The chapter “UCTNet with Dual-Flow Architecture: Snow Coverage Mapping with Sentinel-2 Satellite Imagery” [
10] introduces UCTNet, an efficient dual-flow architecture integrating CNN and Transformer models for snow and cloud classification in remote sensing (RS) multispectral imagery. Traditional methods struggle with snow-cloud differentiation due to similar spectral properties, and existing deep-learning approaches lack optimal feature extraction. UCTNet’s structure includes a CNN–Transformer Integration Module (CTIM) for enhanced data fusion and additional fusion modules for superior accuracy. Tested on a four-band RS dataset, UCTNet outperformed prior models (e.g., U-Net, Swin, CSDNet), achieving 95.72% accuracy and a mean IoU of 91.21%, with the smallest model size of 3.93M. It demonstrated a 2.30% increase in mIoU over CNN-based methods and outperformed Transformer-based models by up to 2.54%. Although effective, UCTNet faces challenges with Sentinel-2’s 10m spatial resolution, which limits classification at class boundaries and for small snow areas. Future improvements may include training on higher-resolution datasets to address these limitations for enhanced practical applicability.

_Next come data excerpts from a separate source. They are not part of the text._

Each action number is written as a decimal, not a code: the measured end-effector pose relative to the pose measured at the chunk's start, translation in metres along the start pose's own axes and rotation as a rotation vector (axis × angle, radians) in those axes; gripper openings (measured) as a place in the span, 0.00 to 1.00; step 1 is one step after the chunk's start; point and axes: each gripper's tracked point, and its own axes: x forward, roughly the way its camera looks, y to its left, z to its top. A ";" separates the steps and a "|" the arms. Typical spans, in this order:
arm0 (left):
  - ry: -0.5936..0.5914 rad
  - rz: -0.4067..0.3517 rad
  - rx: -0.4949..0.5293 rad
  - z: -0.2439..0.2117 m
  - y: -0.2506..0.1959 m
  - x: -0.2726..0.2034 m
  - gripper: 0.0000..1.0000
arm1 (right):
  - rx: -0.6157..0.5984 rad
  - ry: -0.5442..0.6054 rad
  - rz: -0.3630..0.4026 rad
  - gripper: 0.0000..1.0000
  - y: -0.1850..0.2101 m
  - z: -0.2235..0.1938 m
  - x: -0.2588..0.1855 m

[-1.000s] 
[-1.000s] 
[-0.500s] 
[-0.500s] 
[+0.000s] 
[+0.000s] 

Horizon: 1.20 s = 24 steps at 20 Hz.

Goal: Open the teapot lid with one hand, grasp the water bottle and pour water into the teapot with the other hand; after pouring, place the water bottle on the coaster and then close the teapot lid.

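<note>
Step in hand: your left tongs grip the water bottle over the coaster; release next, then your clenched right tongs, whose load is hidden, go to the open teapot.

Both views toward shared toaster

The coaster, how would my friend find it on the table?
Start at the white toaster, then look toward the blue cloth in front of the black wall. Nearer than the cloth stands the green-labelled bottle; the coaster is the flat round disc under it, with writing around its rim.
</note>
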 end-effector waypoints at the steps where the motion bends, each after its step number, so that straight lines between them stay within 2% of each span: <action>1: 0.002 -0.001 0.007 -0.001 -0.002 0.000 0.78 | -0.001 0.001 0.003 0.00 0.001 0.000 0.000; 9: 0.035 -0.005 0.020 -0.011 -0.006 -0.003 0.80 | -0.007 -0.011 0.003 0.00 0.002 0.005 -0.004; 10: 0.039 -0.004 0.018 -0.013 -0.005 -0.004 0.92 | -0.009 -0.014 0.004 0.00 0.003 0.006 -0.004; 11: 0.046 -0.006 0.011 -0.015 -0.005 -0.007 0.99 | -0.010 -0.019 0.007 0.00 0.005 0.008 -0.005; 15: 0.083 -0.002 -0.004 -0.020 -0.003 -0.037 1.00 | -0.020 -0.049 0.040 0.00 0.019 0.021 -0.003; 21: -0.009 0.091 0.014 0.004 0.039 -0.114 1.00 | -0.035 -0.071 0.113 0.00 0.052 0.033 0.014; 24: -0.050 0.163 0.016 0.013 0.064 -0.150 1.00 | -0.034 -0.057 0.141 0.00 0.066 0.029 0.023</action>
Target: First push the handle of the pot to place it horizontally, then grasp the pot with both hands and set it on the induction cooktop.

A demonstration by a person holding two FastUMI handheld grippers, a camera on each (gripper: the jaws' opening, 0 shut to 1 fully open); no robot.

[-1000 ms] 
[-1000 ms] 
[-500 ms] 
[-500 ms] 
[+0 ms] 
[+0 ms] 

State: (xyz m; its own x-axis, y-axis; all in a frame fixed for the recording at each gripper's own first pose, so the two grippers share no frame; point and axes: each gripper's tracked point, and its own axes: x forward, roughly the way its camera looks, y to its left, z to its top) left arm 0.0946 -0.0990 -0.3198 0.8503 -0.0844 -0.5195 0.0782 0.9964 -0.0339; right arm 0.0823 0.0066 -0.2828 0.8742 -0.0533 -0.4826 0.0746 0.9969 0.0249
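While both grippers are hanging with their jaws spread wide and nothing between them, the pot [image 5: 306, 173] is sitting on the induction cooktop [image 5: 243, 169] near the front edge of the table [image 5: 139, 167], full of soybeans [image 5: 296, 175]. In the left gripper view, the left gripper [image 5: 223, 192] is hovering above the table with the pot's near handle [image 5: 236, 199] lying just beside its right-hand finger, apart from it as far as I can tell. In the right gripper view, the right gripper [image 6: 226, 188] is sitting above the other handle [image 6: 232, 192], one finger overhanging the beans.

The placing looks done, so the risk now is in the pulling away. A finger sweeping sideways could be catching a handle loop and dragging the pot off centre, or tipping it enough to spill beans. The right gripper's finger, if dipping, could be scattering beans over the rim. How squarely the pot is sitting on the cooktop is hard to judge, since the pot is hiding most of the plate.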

The chapter “Applying Artificial Cover to Reduce Melting in Dagu Glacier in the Eastern Qinghai-Tibetan Plateau” [
11] investigates using geotextile covers to mitigate glacier melt at Dagu Glacier No. 17 in China. From August 2020 to October 2021, covering a small glacier area (0.0005 km
2) with geotextiles reduced ice mass loss by an average of 15% annually compared to uncovered areas. The effectiveness is attributed to the high albedo of geotextiles, reflecting more solar energy than glacier surfaces, which helps lower melt rates. Initial protection was higher, achieving a 27% reduction, but decreased to 8% over time due to aging and a decline in the cover’s albedo from 70% to 40%. Geotextiles may offer effective short-term protection for small glaciers or glacier termini but are limited by high costs, making large-scale applications challenging. Future research should explore the relationship between geotextile albedo and glacier ablation rates, assess the method’s effectiveness at different elevations, and consider integrating this approach with other glacier-protection techniques under various climate conditions.